<<<<

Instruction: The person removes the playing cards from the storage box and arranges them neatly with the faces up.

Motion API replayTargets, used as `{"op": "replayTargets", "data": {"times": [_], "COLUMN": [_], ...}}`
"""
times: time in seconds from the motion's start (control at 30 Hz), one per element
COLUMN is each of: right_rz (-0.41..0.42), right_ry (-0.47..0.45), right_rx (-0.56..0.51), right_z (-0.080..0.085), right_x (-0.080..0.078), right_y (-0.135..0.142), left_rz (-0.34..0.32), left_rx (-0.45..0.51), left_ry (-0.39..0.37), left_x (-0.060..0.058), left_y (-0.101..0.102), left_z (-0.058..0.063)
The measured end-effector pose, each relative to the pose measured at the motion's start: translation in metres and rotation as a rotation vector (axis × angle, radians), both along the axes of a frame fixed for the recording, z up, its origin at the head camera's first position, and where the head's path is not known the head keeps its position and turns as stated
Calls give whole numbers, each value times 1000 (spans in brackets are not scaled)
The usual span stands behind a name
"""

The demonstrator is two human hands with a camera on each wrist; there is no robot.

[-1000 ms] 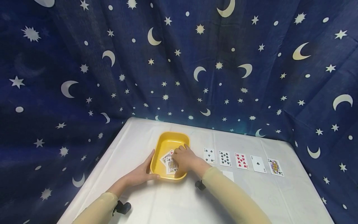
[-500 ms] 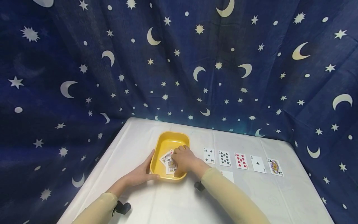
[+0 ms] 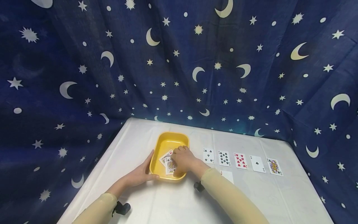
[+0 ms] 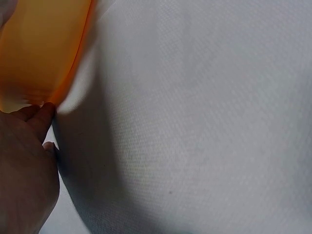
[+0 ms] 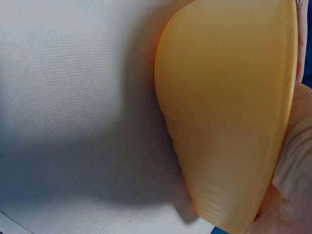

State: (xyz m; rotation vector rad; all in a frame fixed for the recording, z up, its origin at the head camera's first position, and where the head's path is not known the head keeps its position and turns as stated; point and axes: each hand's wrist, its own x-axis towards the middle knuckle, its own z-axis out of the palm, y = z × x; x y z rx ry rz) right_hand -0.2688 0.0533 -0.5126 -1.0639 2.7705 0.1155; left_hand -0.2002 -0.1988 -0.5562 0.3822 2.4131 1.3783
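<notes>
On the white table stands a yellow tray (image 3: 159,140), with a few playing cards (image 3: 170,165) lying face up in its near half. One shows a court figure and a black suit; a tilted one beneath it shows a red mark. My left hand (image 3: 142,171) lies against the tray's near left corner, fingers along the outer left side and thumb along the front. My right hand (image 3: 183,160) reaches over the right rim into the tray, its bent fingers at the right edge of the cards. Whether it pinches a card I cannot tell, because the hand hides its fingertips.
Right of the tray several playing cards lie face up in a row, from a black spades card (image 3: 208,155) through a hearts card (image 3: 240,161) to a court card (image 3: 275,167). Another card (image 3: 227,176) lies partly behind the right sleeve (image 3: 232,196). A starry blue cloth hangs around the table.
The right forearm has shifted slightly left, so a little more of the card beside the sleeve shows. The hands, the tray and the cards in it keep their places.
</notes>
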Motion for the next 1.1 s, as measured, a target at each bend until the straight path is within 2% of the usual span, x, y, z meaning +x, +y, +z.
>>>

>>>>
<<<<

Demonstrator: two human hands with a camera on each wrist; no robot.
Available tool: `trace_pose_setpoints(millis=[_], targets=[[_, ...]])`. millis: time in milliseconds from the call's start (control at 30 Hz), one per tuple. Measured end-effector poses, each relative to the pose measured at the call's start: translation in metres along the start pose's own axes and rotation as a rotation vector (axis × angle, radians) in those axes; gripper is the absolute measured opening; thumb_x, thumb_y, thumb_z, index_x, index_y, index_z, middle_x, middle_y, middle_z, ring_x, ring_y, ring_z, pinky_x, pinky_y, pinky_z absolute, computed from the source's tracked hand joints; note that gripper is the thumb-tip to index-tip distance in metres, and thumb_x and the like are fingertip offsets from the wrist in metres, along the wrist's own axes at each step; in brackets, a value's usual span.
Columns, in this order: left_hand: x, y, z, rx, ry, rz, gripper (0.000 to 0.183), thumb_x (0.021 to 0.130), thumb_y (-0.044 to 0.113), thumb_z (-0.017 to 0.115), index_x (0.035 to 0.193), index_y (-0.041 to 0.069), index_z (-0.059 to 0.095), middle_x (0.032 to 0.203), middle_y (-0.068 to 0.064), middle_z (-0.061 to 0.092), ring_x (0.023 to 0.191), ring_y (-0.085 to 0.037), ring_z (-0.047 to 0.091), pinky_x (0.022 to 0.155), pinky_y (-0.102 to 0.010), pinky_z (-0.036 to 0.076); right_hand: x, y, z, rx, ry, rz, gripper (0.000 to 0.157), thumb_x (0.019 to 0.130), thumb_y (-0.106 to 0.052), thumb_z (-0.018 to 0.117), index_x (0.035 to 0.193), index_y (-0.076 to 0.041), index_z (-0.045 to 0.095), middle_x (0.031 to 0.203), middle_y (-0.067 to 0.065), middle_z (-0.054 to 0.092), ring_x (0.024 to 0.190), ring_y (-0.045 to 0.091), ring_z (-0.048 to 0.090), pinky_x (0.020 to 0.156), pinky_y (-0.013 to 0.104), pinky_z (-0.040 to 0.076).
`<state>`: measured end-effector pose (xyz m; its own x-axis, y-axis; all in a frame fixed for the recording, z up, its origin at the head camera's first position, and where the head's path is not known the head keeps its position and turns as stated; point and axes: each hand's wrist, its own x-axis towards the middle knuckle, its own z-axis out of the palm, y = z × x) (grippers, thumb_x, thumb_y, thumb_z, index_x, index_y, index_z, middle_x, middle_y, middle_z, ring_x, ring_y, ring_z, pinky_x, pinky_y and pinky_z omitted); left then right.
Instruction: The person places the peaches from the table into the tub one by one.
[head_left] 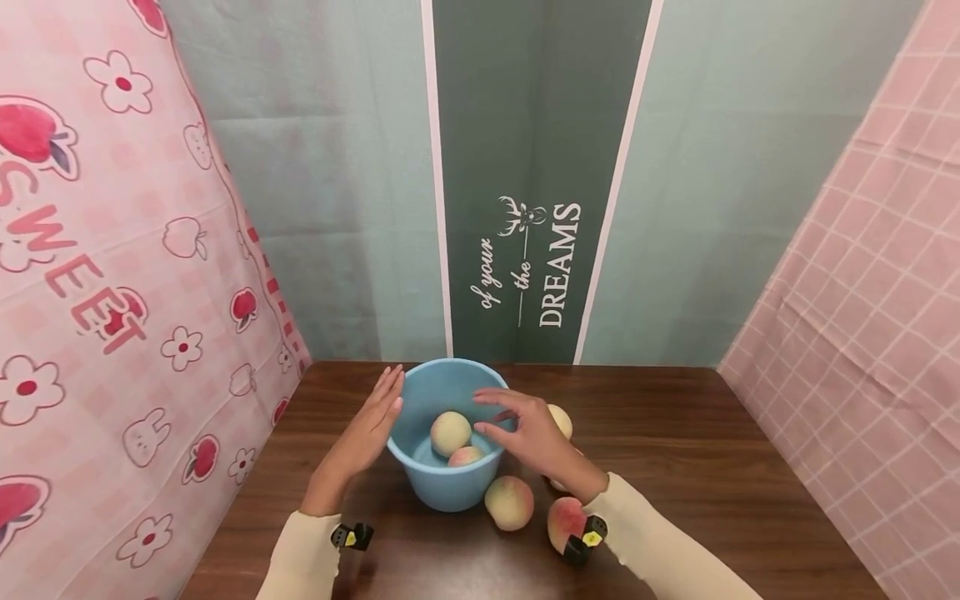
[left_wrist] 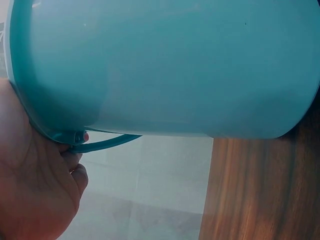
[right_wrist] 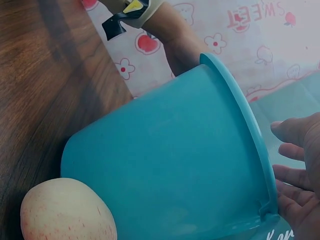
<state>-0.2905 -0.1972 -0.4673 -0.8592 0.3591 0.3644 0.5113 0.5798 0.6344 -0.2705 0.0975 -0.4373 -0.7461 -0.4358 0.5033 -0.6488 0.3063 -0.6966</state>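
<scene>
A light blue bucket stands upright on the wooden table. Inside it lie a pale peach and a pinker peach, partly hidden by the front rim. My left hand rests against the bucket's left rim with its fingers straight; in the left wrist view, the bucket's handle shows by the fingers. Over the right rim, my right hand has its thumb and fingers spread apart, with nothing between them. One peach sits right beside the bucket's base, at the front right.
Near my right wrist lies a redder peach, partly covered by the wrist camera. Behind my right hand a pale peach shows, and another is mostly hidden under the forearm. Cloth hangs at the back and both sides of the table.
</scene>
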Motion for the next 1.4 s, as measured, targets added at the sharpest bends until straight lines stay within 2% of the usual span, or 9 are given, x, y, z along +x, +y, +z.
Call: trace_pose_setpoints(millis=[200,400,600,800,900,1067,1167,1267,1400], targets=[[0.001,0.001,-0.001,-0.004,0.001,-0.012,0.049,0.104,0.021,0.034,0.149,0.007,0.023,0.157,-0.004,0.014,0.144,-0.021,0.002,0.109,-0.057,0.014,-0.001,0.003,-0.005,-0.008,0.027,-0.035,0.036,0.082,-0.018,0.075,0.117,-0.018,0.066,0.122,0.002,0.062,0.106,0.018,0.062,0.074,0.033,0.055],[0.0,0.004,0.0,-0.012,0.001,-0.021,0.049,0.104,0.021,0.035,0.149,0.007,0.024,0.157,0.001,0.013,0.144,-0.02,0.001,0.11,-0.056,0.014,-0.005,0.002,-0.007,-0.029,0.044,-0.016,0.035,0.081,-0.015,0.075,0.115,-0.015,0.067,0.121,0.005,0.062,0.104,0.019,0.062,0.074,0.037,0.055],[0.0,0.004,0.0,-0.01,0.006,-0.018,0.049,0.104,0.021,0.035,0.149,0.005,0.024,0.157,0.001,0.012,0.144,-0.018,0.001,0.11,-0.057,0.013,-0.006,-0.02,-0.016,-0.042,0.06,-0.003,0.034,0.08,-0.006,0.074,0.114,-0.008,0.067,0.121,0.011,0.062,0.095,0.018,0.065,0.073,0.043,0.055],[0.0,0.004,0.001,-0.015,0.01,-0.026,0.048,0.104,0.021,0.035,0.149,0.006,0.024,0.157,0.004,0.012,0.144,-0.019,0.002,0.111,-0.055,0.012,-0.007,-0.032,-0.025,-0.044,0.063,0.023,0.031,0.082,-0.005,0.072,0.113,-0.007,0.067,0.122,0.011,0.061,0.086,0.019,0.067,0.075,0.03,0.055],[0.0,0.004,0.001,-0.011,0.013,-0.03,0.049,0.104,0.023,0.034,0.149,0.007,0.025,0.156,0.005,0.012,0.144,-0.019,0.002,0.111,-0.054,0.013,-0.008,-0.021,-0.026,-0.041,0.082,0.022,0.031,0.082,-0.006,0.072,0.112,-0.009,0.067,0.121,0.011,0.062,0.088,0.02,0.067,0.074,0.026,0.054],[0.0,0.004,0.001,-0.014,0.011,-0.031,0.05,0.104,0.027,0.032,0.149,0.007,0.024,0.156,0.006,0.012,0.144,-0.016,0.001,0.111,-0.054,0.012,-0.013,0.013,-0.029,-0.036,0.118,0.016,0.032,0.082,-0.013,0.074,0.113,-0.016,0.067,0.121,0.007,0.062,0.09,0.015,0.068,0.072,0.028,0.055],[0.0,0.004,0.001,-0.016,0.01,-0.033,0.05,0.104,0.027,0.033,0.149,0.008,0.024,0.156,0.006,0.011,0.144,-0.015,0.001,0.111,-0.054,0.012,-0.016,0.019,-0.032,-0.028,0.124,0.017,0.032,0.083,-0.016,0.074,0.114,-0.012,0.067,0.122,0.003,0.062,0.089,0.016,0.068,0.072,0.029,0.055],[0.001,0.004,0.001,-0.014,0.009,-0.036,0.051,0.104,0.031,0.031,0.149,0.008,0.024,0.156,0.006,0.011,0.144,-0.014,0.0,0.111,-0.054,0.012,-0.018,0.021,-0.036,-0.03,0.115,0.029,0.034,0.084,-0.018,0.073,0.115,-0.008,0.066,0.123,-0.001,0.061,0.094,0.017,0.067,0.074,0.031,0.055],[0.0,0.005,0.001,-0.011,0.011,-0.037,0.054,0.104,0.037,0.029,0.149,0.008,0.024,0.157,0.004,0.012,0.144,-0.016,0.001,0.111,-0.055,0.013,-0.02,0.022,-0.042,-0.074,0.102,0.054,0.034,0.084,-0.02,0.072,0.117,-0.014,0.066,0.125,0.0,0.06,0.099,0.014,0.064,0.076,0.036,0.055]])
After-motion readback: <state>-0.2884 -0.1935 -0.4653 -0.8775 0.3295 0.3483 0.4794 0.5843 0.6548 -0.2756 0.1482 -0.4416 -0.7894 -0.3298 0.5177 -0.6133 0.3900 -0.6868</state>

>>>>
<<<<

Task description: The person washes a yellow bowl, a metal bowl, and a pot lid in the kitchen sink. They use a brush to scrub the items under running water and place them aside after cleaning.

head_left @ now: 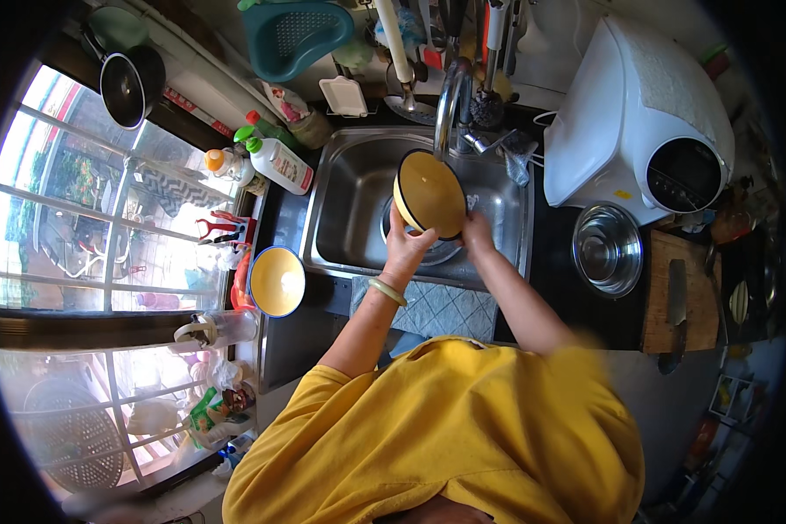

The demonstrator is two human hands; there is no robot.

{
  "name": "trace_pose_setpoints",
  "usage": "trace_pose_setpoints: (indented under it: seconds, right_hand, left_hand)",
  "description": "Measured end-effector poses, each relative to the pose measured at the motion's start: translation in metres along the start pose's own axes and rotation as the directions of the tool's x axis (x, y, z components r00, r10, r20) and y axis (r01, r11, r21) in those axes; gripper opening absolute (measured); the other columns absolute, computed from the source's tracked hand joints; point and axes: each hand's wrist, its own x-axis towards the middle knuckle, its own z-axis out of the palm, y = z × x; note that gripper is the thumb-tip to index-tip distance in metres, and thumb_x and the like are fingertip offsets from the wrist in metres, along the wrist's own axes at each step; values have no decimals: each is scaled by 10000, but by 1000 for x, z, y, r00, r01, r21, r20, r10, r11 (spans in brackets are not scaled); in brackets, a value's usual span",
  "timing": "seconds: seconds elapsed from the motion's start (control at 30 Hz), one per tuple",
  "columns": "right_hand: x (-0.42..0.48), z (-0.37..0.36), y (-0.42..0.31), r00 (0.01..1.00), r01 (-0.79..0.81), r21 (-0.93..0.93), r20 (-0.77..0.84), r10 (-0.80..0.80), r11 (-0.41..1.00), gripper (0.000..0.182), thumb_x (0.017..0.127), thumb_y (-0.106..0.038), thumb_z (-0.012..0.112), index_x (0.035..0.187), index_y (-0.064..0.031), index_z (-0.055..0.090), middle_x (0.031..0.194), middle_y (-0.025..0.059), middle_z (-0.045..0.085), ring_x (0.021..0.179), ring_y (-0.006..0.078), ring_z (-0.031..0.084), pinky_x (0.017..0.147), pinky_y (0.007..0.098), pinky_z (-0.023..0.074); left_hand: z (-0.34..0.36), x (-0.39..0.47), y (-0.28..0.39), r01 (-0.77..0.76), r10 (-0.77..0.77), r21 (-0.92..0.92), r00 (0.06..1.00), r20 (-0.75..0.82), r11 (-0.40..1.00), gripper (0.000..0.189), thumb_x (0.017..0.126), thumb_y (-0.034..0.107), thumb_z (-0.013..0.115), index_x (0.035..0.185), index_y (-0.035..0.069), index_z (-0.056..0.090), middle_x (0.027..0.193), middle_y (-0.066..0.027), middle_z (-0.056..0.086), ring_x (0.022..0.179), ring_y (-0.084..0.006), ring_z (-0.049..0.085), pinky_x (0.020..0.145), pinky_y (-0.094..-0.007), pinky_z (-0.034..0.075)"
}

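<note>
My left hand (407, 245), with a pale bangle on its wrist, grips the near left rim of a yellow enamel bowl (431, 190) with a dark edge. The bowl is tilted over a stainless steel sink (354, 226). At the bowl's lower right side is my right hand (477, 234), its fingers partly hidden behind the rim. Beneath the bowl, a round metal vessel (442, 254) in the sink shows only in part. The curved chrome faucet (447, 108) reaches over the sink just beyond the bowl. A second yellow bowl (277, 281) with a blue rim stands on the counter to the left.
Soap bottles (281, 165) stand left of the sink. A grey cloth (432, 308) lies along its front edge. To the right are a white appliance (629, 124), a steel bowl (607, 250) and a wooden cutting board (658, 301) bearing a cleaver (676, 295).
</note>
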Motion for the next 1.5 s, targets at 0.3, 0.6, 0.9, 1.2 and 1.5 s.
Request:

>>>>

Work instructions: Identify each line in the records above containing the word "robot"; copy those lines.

Answer section:
The demonstrator is two human hands with a camera on each wrist; there is no robot.
Demonstrator: two human hands with a camera on each wrist; no robot.
The demonstrator is two human hands; there is no robot.

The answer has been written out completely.